Experimental verification of the aforementioned predictions will prove crucial to deepen our understanding of sodium channels modulation by anesthetics and will likely prompt further computational investigations. Indeed, despite providing a relatively accurate and detailed description of drug-channel binding events, our computational model is characterized by several limitations: (i) simulations were performed on a homology-based model of NaChBac; (ii) only one of the metastable structural conformations of the channel was probed for drug binding; (iii) lipid dependence of drug action was not addressed. Though the high degree of sequence identity with NavAb gives us confidence on the overall architecture of NaChBac, inaccuracies in the structure of the binding sites or major reorganizations of these pockets along the activation pathway can both potentially affect our results. Increased availability of experimental structures ,  and a detailed characterization of the conformational transitions entailed by the activation/deactivation cycle  will allow us to address these issues in future computational studies, as well as being able to begin to work with eukaryotic channels , .
Simulations were initialized using the theoretical model of NaChBac in a closed conformation obtained previously . This homology model was built on the basis of the X-ray crystal structure of NavAb (PDB ID: 3RVY), which was crystallized in a closed-pore conformation with all four voltage-sensing domains partially activated .

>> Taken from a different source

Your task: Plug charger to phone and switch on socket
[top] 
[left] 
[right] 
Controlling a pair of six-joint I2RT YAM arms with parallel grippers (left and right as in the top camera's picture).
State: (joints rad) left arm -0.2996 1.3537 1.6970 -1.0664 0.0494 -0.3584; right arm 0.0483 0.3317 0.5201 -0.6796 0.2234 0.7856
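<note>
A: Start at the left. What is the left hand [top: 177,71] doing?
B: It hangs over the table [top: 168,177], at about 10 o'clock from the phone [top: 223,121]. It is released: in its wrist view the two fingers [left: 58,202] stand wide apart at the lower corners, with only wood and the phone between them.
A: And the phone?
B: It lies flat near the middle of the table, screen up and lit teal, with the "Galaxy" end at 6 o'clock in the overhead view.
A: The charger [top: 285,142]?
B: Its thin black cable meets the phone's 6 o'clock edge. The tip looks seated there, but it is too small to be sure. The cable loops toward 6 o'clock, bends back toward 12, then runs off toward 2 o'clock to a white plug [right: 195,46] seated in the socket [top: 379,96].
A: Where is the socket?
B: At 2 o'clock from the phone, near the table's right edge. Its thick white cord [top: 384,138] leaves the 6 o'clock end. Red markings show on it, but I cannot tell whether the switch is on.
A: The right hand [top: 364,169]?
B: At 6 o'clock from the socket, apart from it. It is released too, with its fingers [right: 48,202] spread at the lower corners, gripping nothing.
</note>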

The model for the closed NaChBac channel, embedded in a fully hydrated lipid bilayer, was equilibrated by MD simulation. Specifically, the membrane is comprised of 1-palmytoyl-2-oleoyl-sn-glycero-3-phosphatidylcholine(POPC) lipid molecules. Isoflurane molecules were initially placed in the aqueous phase with random positions and orientation. The membrane protein complex contained a total of ~120,000 atoms, including NaChBac, 434 lipid molecules, 25310 water molecules, 236 ions in solution and 145 isoflurane molecules. The resulting initial aqueous concentration of isoflurane is 300 mM; the equilibrium aqueous concentration 0.9 mM. Two Na+ ions were initially placed in the channel selectivity filter, in agreement with a previous computational study of NavAb showing double occupancy of the filter by Na+ ions . All charged amino acids were protonated using their respective pKas and the assumption that the solution was at pH 7. MD trajectories were collected for 0.5 µs.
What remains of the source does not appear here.